» **PROMPT**: Determine how many lines of the listing below hold the string "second", then state that number alone.
━━━━━━━━━━
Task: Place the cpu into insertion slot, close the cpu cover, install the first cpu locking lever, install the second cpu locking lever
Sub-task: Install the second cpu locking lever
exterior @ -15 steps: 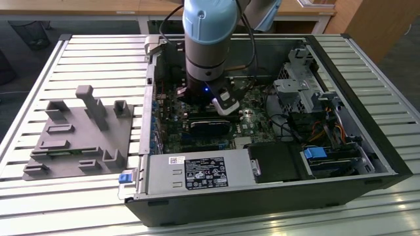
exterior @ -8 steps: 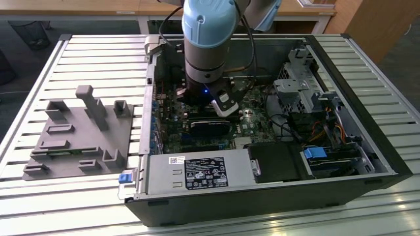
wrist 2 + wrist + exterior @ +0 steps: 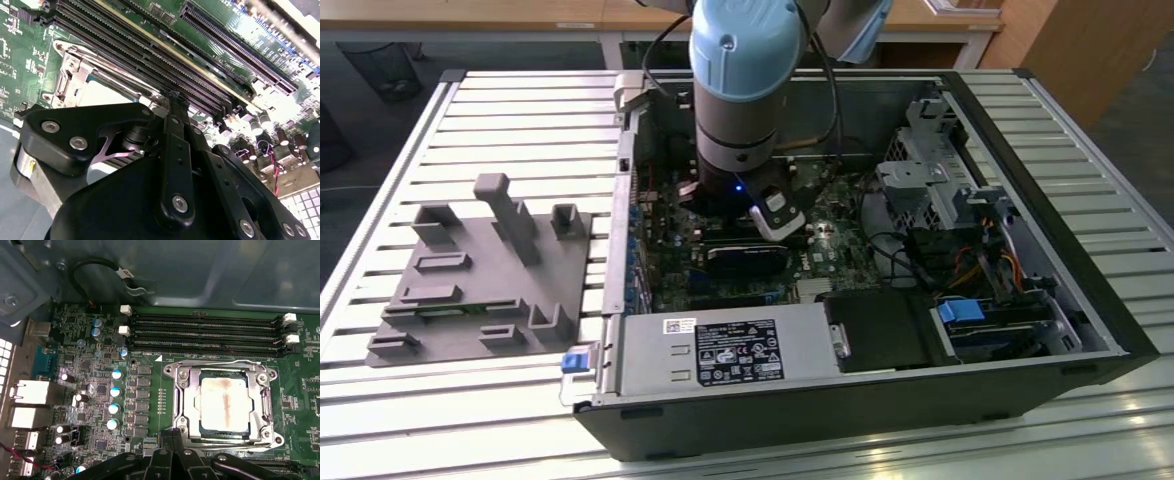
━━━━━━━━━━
» **FINISHED EXERCISE**: 2